> Exercise
Whichever lines include the word "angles", copy them as they appear in the data.

==== The data ====

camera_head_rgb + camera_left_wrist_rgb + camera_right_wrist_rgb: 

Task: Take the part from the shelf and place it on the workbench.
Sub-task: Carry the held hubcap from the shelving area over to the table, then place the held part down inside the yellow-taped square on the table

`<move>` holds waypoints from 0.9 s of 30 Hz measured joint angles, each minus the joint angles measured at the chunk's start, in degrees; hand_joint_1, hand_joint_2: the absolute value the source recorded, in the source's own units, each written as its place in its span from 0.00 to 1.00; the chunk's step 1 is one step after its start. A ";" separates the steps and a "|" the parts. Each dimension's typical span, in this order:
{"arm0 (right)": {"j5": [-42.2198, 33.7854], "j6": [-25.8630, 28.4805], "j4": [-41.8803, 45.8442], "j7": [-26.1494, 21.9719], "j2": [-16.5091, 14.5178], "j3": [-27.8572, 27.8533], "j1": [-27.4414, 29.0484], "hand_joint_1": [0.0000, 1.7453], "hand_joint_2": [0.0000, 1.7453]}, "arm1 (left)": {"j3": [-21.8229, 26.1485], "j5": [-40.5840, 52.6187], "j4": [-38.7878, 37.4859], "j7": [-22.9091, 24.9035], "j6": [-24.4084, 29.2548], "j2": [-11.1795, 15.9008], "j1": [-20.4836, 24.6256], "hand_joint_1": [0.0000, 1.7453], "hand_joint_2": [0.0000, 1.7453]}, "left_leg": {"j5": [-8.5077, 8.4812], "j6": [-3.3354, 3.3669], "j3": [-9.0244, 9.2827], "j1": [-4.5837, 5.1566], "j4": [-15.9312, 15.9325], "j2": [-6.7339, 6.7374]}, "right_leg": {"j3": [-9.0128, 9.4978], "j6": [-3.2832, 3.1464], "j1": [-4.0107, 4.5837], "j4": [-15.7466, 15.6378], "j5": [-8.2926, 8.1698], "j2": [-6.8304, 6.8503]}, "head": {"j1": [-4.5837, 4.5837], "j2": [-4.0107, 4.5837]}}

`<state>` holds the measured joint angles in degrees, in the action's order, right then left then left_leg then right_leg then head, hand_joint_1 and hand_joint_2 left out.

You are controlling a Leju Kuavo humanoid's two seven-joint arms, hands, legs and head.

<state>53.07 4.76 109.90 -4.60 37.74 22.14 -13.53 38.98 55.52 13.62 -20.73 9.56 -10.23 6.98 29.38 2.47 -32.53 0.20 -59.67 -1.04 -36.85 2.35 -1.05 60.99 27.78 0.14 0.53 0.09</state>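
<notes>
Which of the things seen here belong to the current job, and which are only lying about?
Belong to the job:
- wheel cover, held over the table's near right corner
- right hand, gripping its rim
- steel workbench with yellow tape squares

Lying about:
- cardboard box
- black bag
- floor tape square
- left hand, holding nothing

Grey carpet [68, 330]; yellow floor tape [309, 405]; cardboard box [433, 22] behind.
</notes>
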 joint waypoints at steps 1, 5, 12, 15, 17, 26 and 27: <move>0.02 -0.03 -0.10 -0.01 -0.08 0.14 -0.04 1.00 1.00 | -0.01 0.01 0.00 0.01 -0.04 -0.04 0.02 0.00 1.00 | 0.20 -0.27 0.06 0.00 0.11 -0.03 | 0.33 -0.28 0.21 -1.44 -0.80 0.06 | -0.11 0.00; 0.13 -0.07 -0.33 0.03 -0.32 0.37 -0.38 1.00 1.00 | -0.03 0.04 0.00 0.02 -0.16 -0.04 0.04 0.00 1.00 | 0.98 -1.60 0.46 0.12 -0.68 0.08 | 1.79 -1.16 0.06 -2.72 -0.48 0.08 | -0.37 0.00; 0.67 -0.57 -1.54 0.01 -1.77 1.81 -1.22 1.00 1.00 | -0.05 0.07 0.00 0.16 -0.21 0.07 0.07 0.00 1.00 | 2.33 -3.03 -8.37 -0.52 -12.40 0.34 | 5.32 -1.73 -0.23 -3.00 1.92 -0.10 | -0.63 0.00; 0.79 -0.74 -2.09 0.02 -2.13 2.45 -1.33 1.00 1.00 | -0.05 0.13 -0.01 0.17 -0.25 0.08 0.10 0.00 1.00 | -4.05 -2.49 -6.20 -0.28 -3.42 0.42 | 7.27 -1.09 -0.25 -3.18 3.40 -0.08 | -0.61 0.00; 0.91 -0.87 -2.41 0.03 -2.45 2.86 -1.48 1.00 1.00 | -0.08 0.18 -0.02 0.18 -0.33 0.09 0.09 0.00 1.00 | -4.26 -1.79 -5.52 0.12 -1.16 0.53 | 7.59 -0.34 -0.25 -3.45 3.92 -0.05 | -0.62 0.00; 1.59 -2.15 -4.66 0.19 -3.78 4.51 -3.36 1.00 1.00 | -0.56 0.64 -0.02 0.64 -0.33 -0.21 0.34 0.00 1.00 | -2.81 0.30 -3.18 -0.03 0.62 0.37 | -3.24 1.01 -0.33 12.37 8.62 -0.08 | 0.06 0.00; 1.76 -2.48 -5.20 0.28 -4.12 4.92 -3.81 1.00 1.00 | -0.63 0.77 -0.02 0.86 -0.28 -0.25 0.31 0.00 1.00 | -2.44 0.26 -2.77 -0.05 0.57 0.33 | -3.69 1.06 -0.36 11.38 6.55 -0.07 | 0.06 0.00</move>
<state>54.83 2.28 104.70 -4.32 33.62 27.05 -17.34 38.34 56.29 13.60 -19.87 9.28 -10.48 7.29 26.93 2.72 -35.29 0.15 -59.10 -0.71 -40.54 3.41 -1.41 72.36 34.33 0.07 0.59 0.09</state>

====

> Solution for this task
`<move>` holds waypoints from 0.9 s of 30 Hz measured joint angles, each minus the joint angles measured at the chunk's start, in degrees; hand_joint_1, hand_joint_2: the absolute value the source recorded, in the source's own units, each written as its place in its span from 0.00 to 1.00; the chunk's step 1 is one step after its start. A ";" separates the steps and a "|" the parts. Each dimension's typical span, in this order:
`<state>` holds the measured joint angles in degrees, in the action's order, right then left then left_leg then right_leg then head, hand_joint_1 and hand_joint_2 left out.

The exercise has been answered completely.